Besides the paper chromatography [7.1] and thin layer chromatography [7.2 and 7.3] were later
instrumental techniques developed to quantitatively analyze indole alkaloids such as:
conventional column chromatography with UV-spectrometry and colorimetry,
gas chromatography (GC) and mass spectrometry (GC-MS).  These instrumental techniques are
however, quite time consuming.  In GC and GC-MS techniques [7.4], both compounds
also be derivatized, and degradation of the components can not be determined
can be ruled out.
Currently, the LC method (reversed phase) combined with UV, fluorescence or
electrochemical detection [7.2, 7.5, 7.6 and 7.9] more frequently used for the quantitative
determination of psilocybin and psilocin in magic mushrooms.  The advantage of the LC technique is very
simple extraction of both substances from the crushed dried sample material
methanol [7.5 and 7.7].  An additional advantage is that the derivatized extracts are not required to
and readily lend themselves to research (analysis).

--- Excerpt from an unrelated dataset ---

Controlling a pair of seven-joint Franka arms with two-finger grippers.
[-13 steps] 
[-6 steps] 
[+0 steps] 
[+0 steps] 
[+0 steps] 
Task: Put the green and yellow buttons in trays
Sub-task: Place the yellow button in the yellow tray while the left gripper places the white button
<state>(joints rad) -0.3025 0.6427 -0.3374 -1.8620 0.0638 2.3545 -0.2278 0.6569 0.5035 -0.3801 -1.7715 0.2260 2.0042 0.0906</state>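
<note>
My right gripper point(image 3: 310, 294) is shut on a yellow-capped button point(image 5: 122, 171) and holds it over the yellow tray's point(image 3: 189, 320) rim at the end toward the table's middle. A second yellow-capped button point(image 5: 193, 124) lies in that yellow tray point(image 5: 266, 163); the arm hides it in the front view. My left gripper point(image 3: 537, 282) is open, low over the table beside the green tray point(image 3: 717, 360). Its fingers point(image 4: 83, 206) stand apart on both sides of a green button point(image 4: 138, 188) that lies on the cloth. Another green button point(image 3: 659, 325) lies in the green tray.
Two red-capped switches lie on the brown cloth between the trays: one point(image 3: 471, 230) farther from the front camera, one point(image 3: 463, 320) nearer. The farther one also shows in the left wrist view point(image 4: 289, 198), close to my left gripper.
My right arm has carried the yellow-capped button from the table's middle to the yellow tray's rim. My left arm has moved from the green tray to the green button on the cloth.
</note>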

Because of the simple sample preparation, separations and good results was a
LC method (reversed phase, UV detection at 266 nm) [7.7] as the basis for
research.
2
MATERIALS AND METHODS
2.1
Methodology
2.1.1
Chemicals

Standard psilocybin A: Sandoz Switzerland, received from Dr.  WG van der Sluis of
Faculty of Pharmacy, Department of Pharmacognosy, University of Utrecht (purity 99%).

Psilocin standard: Prepare the standard using a psilocybin by Dr.  WG van der
Sluis been handed procedure involving psilocybin quickly and completely using the enzyme
alkaline phophatase can be converted into psilocin ..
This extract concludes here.